Task material below:

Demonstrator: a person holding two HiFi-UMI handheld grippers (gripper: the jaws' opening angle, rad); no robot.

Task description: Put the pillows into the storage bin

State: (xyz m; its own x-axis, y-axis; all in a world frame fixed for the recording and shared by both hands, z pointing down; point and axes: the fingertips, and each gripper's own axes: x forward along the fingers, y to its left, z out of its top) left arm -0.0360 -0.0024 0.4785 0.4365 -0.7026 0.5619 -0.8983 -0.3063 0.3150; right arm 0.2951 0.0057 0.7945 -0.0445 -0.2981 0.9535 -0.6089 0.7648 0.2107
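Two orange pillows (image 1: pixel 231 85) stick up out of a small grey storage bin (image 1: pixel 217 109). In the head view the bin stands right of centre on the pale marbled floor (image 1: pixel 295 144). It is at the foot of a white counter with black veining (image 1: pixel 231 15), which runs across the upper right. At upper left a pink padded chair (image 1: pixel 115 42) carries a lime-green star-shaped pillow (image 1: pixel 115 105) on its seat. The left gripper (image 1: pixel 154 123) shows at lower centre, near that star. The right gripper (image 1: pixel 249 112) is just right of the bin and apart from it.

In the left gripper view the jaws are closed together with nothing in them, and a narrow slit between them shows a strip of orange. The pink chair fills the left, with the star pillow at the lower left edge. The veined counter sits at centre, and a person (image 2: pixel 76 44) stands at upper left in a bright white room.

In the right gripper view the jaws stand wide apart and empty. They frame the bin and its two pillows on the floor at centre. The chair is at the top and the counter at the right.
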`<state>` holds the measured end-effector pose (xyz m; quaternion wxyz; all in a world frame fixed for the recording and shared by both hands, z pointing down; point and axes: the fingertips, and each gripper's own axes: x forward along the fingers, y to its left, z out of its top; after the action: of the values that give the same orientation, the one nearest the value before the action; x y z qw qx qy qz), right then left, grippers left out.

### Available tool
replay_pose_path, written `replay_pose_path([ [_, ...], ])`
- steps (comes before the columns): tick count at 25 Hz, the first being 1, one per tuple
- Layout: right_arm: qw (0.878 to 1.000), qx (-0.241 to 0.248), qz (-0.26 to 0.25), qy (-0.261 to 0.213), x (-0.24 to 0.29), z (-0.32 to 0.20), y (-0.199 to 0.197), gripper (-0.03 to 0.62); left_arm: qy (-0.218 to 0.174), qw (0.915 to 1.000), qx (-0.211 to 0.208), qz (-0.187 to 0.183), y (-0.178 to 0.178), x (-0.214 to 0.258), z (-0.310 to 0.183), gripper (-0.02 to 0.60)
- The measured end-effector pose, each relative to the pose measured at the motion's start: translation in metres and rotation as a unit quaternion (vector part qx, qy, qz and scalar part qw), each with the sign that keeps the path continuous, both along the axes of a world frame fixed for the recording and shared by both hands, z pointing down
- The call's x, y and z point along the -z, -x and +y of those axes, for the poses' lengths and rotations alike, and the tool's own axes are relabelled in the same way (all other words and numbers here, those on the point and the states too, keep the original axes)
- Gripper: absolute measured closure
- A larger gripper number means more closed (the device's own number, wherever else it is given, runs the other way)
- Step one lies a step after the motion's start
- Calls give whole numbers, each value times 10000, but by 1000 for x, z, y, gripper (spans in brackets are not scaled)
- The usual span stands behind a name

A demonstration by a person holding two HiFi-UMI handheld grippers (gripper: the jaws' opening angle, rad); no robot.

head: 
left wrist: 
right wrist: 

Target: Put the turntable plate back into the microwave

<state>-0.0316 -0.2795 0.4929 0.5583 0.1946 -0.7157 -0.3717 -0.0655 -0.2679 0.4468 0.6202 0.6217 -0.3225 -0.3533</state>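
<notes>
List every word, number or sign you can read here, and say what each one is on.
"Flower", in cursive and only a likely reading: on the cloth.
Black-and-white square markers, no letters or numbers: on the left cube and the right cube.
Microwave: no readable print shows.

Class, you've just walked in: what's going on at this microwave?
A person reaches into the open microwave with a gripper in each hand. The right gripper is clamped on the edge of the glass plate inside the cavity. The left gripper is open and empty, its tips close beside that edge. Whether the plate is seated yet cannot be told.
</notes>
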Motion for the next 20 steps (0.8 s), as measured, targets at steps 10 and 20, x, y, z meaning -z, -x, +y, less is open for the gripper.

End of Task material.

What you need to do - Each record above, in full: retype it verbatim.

Solution for this task -
Demonstrator: a person holding two HiFi-UMI handheld grippers (gripper: the jaws' opening angle, rad); no robot.

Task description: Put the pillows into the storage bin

State: (xyz m; its own x-axis, y-axis; all in a world frame fixed for the recording and shared by both hands, z pointing down; point and axes: the fingertips, and each gripper's own axes: x forward along the fingers, y to its left, z out of its top) left arm -0.0360 -0.0024 0.4785 0.4365 -0.7026 0.5619 -0.8983 -0.3063 0.3150; right arm 0.2951 0.0057 0.7945 -0.0445 -0.2981 0.9535 -0.6089 0.7648 0.2107
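Two orange pillows (image 1: pixel 231 85) stick up out of a small grey storage bin (image 1: pixel 217 109). In the head view the bin stands right of centre on the pale marbled floor (image 1: pixel 295 144). It is at the foot of a white counter with black veining (image 1: pixel 231 15), which runs across the upper right. At upper left a pink padded chair (image 1: pixel 115 42) carries a lime-green star-shaped pillow (image 1: pixel 115 105) on its seat. The left gripper (image 1: pixel 154 123) shows at lower centre, near that star. The right gripper (image 1: pixel 249 112) is just right of the bin and apart from it.

In the left gripper view the jaws are closed together with nothing in them, and a narrow slit between them shows a strip of orange. The pink chair fills the left, with the star pillow at the lower left edge. The veined counter sits at centre, and a person (image 2: pixel 76 44) stands at upper left in a bright white room.

In the right gripper view the jaws stand wide apart and empty. They frame the bin and its two pillows on the floor at centre. The chair is at the top and the counter at the right.
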`<state>` holds the measured end-effector pose (xyz m; quaternion wxyz; all in a world frame fixed for the recording and shared by both hands, z pointing down; point and axes: the fingertips, and each gripper's own axes: x forward along the fingers, y to its left, z out of its top; after the action: of the values that give the same orientation, the one nearest the value before the action; x y z qw qx qy qz), right then left, grippers left out.

### Available tool
replay_pose_path, written `replay_pose_path([ [_, ...], ])`
- steps (comes before the columns): tick count at 25 Hz, the first being 1, one per tuple
- Layout: right_arm: qw (0.878 to 1.000), qx (-0.241 to 0.248), qz (-0.26 to 0.25), qy (-0.261 to 0.213), x (-0.24 to 0.29), z (-0.32 to 0.20), y (-0.199 to 0.197), gripper (-0.03 to 0.62); left_arm: qy (-0.218 to 0.174), qw (0.915 to 1.000), qx (-0.211 to 0.208), qz (-0.187 to 0.183), y (-0.178 to 0.178), x (-0.214 to 0.258), z (-0.310 to 0.183), gripper (-0.02 to 0.60)
- The measured end-effector pose, each relative to the pose measured at the motion's start: translation in metres and rotation as a unit quaternion (vector part qx, qy, qz and scalar part qw), each with the sign that keeps the path continuous, both along the axes of a world frame fixed for the recording and shared by both hands, z pointing down
- The call's x, y and z point along the -z, -x and +y of those axes, for the poses' lengths and rotations alike, and the tool's own axes are relabelled in the same way (all other words and numbers here, those on the point and the states too, keep the original axes)
- Gripper: absolute measured closure
- A larger gripper number means more closed (the device's own number, wherever else it is given, runs the other way)
- Step one lies a step after the motion's start
- Calls give whole numbers, each value times 10000, but by 1000 for x, z, y, gripper (spans in brackets are not scaled)
- The usual span stands behind a name

A demonstration by a person holding two HiFi-UMI handheld grippers (gripper: the jaws' opening angle, rad); no robot.

head: 
left wrist: 
right wrist: 

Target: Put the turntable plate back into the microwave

<state>-0.0316 -0.2795 0.4929 0.5583 0.1946 -0.7157 -0.3717 -0.0655 -0.2679 0.4468 0.6202 0.6217 -0.3225 -0.3533</state>
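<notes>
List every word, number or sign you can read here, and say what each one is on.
"Flower", in cursive and only a likely reading: on the cloth.
Black-and-white square markers, no letters or numbers: on the left cube and the right cube.
Microwave: no readable print shows.

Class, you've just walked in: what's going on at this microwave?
A person reaches into the open microwave with a gripper in each hand. The right gripper is clamped on the edge of the glass plate inside the cavity. The left gripper is open and empty, its tips close beside that edge. Whether the plate is seated yet cannot be told.
</notes>
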Motion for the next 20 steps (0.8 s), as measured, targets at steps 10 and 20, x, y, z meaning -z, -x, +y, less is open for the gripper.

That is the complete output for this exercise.